Interview with George Cire, Au.D., Cochlear Americas
George Cire, Au.D.
CAROLYN SMAKA: This is Carolyn Smaka from AudiologyOnline, and today I have the pleasure of speaking with Dr. George Cire from Cochlear. George, it's really great to talk to you today.
GEORGE CIRE: Thanks, Carolyn. I appreciate the time and the opportunity to visit with you at AudiologyOnline.
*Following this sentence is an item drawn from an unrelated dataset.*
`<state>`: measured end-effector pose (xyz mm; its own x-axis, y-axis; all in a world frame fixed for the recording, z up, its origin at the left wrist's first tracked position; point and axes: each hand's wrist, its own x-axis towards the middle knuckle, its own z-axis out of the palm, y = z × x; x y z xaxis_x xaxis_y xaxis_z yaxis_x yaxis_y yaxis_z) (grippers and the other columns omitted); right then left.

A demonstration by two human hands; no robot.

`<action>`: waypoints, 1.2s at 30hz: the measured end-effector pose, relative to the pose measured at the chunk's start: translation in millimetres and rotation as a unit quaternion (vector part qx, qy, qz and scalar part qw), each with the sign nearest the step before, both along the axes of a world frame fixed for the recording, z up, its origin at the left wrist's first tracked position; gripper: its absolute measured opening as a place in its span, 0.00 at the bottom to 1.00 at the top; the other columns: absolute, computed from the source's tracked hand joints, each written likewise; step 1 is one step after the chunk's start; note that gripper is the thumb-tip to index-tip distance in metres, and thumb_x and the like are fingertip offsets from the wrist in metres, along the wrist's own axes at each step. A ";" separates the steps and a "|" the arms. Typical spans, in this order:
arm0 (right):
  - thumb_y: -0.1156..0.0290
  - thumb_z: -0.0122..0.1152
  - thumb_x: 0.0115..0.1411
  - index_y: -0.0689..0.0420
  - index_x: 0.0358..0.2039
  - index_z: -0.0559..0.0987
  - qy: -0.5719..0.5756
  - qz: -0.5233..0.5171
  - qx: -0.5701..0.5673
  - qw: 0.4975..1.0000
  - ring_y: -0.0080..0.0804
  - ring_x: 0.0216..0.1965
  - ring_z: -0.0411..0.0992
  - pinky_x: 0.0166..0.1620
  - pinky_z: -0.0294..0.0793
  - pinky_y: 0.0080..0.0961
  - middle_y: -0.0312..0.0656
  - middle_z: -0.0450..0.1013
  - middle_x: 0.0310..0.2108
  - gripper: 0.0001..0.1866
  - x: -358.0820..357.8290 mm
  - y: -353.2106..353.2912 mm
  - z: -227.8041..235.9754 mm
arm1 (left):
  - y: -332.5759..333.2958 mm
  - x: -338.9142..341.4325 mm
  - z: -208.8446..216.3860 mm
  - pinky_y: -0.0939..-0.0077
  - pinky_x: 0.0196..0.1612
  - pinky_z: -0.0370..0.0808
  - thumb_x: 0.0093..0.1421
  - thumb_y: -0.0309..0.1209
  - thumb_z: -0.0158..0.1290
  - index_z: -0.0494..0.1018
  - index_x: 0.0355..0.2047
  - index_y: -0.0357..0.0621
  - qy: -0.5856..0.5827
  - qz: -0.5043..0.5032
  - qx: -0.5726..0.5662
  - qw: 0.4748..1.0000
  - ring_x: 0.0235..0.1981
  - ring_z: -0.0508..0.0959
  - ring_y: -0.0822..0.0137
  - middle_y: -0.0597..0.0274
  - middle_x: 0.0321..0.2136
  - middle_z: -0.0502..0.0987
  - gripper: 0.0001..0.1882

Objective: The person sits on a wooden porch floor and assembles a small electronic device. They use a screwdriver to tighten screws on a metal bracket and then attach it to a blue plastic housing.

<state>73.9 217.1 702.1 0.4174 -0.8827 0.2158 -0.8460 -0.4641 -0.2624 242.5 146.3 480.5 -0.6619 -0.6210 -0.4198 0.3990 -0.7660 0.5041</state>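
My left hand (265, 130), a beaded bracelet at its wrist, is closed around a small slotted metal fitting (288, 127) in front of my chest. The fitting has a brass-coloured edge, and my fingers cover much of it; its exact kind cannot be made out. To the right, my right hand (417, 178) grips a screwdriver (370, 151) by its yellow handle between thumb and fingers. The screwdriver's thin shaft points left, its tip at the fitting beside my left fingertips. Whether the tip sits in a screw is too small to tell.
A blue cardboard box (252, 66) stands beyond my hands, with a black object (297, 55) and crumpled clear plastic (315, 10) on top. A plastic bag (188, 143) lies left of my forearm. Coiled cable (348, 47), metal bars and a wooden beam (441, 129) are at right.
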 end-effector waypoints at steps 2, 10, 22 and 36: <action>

SMAKA: Before we get into our topic today, can you talk about your role at Cochlear and your background as well?
CIRE: Yes. My current role is Senior Manager for Clinical Technical Affairs within the Bone Anchored Solutions Division of Cochlear Americas. I've been with Cochlear Americas for five years now. Cochlear Americas distributes both cochlear implants and bone-anchored devices, and I specialize in the bone-anchored product line. I am an audiologist with over 30 years of experience. I spent a large portion of my career in the clinic working with an ENT-based practice in Texas. I've also worked in the industry as a representative for a major hearing aid manufacturer, and in private practice as well.
SMAKA: A few months back I spoke with Dr. Weber and Dr. Wilkinson about the new Cochlear Baha 3 System. It was interesting to hear about all the new features of the implant from their perspectives as physicians.
CIRE: The interesting thing about bone-anchored solutions is that although they may seem new to a lot of people, the technology has actually been available for more than 30 years, and the implant systems hadn't changed very much over that time period. Most of that technology grew out of what we learned from the dental implant industry.
As you heard from Dr. Weber and Dr. Wilkinson, in developing our new Cochlear Baha 3 implant, we looked at changing the implant surface and geometry of the implant, to enhance osseointegration and provide better stability once the implant is placed in the bone. The secondary benefit is that the interface between the skin and the implant was improved. As audiologists, we're involved in counseling these patients, and it's important to understand the features and benefits of this particular implant, which is unique to Cochlear and has been designed with improved patient outcomes in mind.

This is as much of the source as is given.